Activist group launches new climate campaign against Big Oil
A prominent activist group has filed shareholder resolutions calling on four of the biggest western energy companies to cut emissions more aggressively this decade in an effort to revive investor pressure on Big Oil over climate goals.
In motions submitted to BP, Shell, ExxonMobil and Chevron, Dutch shareholder activist Follow This called on the companies to set clear targets to reduce their scope 3 emissions by 2030, in order to be “consistent” with the goals of the Paris Climate Accords to limit global warming.
The group said the motions, seen by the Financial Times and set to be unveiled on Monday, had been co-sponsored by investors with more than $1.3tn in assets under management.
Scope 3 emissions, which is the carbon produced when a product that a company sells is burnt, account for 80 to 90 per cent of the total carbon emissions from oil and gas groups, according to consultants Wood Mackenzie.
“There’s no single major with plans to reduce absolute emissions by 2030. And that’s what investors want,” said Mark van Baal, founder of Follow This. “We hope to get away from the smoke screens in all of this.”
Support for climate motions at oil producers has gained traction in recent years, but slipped this year after major investors said they were becoming too prescriptive.

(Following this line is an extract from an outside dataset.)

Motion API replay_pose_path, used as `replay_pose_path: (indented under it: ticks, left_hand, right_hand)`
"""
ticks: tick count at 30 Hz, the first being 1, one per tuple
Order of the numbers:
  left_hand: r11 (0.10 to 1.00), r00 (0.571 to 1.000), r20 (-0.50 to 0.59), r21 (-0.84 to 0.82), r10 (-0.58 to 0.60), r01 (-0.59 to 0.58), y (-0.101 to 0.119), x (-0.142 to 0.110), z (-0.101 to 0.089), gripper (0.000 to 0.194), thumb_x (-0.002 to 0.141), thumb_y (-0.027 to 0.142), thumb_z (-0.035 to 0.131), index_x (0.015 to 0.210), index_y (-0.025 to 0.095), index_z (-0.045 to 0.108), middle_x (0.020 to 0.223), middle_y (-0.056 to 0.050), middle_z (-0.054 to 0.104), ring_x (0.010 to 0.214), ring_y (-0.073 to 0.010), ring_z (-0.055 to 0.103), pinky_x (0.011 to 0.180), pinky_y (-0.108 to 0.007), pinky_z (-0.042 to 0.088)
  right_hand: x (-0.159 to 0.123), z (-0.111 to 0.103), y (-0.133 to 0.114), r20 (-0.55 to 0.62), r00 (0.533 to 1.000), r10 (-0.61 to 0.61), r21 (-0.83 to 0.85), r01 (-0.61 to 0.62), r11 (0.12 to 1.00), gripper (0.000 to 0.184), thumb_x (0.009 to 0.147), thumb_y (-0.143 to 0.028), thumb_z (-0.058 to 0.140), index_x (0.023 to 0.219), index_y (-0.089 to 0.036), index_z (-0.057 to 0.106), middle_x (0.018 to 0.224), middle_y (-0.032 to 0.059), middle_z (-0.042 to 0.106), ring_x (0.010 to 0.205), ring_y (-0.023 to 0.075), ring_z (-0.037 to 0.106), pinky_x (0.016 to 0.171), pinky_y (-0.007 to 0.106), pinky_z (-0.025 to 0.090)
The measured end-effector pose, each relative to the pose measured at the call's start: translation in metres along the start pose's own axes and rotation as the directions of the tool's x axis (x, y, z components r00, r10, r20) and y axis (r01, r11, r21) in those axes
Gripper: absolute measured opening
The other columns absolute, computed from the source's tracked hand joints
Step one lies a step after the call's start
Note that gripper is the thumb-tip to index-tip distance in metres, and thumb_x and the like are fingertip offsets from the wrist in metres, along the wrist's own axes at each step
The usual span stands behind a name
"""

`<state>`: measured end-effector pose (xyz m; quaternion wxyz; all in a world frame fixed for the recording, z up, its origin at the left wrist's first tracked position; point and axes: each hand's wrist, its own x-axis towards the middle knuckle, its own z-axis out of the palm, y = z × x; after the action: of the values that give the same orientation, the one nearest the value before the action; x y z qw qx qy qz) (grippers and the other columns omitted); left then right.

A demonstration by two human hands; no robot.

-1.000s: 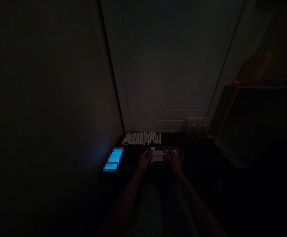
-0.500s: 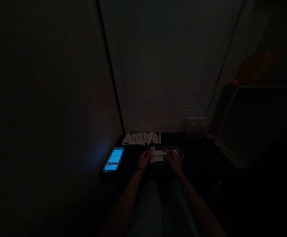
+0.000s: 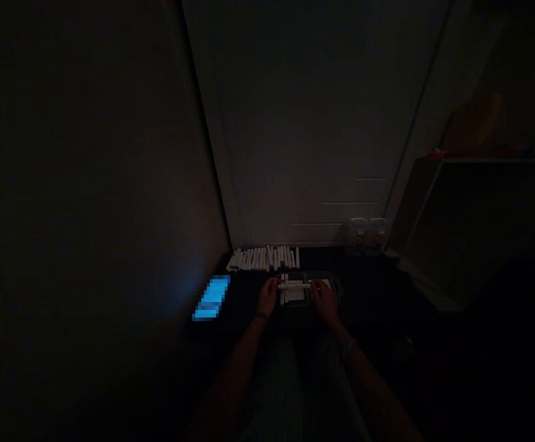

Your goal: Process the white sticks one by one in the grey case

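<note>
Pretty dark shot, but the left hand (image 3: 267, 296) and right hand (image 3: 325, 302) are each pinching an end of a white marker (image 3: 295, 286), holding it crosswise over a dark tray (image 3: 336, 285), a marker row (image 3: 265, 258) lying just behind.

Very dim and grainy throughout; only a blue glowing screen (image 3: 212, 298) near left casts faint light; edges lost in blackness.
</note>
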<state>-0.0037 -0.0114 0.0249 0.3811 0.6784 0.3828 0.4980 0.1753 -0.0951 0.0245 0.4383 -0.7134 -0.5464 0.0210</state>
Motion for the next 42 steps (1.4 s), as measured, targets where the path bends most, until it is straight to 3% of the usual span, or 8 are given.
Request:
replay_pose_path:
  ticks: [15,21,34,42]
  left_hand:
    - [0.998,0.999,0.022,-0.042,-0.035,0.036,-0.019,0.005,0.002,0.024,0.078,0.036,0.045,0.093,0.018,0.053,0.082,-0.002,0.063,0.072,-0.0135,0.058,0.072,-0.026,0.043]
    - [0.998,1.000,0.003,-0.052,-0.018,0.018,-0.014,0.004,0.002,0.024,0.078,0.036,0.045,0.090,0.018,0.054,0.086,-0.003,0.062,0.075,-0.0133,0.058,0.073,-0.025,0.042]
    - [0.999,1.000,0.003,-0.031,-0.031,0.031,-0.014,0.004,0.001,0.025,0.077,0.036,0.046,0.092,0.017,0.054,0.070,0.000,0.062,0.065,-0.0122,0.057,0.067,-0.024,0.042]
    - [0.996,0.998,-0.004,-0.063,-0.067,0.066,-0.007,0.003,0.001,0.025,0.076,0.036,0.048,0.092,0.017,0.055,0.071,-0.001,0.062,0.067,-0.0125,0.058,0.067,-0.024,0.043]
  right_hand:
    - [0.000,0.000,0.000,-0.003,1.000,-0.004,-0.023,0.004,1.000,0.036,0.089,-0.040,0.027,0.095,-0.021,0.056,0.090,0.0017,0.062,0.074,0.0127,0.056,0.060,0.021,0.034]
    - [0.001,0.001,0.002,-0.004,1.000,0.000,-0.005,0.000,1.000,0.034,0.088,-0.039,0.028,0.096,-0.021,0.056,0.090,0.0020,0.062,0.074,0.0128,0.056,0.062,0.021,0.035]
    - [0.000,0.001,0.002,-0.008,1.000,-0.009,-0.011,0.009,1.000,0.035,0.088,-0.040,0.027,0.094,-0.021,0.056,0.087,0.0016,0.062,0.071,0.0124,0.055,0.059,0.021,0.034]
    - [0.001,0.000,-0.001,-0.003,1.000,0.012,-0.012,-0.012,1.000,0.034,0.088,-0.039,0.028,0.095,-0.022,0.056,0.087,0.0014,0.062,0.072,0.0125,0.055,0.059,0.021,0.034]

Overall support for environmental and social motions fell from 36 to 27 per cent in 2022, according to ISS data analysed by asset manager BlackRock, which cut its own support in half.
The last Follow This resolution, which also called for more aggressive climate targets, won support from just over 20 per cent of shareholders at Shell in May, down from 30 per cent the year before, and only 15 per cent of shareholders at BP, down from 21 per cent a year earlier.

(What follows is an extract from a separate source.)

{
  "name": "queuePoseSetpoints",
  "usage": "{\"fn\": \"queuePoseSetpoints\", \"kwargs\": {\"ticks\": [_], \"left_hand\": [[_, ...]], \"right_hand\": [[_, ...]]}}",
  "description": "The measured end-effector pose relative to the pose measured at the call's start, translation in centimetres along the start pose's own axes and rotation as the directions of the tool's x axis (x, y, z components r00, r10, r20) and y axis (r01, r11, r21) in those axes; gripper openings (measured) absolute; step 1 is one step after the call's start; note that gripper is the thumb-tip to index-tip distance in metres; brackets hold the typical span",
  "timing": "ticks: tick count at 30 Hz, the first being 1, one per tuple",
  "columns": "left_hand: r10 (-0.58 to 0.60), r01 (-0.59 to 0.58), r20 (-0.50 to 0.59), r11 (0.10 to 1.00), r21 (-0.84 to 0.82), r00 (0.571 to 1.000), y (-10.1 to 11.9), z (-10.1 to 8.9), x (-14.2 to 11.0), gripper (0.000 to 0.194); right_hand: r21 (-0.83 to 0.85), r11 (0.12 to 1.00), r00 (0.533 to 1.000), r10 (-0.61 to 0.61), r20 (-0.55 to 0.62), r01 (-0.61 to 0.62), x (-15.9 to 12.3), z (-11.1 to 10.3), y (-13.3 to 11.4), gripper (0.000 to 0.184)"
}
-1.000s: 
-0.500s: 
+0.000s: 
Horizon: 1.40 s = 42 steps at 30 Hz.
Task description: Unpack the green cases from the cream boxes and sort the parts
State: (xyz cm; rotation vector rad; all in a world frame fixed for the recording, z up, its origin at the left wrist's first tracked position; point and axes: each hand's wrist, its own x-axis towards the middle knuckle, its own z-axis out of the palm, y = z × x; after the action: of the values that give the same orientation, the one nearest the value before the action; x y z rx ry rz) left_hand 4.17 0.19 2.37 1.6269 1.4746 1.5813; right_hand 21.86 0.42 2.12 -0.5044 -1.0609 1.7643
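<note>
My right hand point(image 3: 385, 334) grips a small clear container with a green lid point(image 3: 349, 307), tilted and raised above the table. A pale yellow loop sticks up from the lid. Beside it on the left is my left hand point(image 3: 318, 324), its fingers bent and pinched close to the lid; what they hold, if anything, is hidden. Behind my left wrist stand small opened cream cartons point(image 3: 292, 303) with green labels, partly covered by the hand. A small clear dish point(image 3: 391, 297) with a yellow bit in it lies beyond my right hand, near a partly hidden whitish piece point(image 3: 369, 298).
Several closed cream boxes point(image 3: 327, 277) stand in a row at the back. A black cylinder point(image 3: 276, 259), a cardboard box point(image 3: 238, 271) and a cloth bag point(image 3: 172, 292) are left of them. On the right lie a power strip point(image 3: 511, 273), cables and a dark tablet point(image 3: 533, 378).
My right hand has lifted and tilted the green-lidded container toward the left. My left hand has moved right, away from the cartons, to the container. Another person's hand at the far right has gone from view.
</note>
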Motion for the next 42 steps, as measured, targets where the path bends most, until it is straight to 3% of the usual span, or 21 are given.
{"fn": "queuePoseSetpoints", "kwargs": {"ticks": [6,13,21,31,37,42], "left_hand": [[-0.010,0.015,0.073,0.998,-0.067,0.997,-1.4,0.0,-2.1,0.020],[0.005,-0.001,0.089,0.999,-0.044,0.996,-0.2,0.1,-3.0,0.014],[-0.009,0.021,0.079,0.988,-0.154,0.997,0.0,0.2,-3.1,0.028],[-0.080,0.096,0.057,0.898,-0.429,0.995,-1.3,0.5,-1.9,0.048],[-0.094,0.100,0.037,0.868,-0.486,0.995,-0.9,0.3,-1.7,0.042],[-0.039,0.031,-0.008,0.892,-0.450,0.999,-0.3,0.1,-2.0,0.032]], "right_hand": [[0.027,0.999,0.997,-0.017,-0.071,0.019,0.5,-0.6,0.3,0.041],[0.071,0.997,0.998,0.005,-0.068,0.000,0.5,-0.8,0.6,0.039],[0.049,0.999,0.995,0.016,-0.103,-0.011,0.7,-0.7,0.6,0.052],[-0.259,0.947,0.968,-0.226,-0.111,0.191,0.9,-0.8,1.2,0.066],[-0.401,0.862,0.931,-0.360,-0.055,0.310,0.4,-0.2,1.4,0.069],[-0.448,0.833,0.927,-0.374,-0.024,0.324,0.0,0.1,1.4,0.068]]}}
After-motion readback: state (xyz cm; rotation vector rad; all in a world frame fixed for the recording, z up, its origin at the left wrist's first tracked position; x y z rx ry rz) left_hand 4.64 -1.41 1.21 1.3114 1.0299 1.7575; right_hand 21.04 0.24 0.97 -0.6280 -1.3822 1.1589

“We think we can regain momentum and we have to,” said van Baal “I think investors should realise — and they are realising now — that if we don’t regain momentum it is another year lost.”
Shell criticised the latest Follow This proposals, stating that there was no standard methodology to determine compliance with the Paris Agreement and insisting the pact’s targets were already aligned with its goals.
“Follow This has consistently proposed shareholder resolutions that are simplistic, unrealistic and against the best interests of Shell,” it said.
Shell says it will cut absolute emissions from its own operations — also known as scope 1 and scope 2 emissions — by 50 per cent by 2030.
It has committed to reduce the “carbon intensity” of the products its sells by 20 per cent by 2030 but not the absolute emissions. Carbon intensity reflects the relative emissions of all of its energy, allowing Shell to offset the carbon produced by its oil and gas products against its low and zero-carbon solutions.
“Continued, targeted investment in oil and gas will remain necessary to meet the world’s energy demands over the coming decades as it transitions to a lower carbon future,” Shell added.
BP, in contrast, has committed to cut its scope 3 emissions by 35 to 45 per cent by 2030, however that only applies to the oil and gas it produces, and not to the oil and gas it trades. Traded products are subject instead to a carbon intensity target. BP declined to comment.
Chevron said it “values input from its investors towards the goal of enhancing shareholder value” and would evaluate any proposals received. ExxonMobil declined to comment.
The motions were backed by investors including France’s Edmond de Rothschild Asset Management, Belgium-based Degroof Petercam Asset Management and Achmea Asset Management in the Netherlands.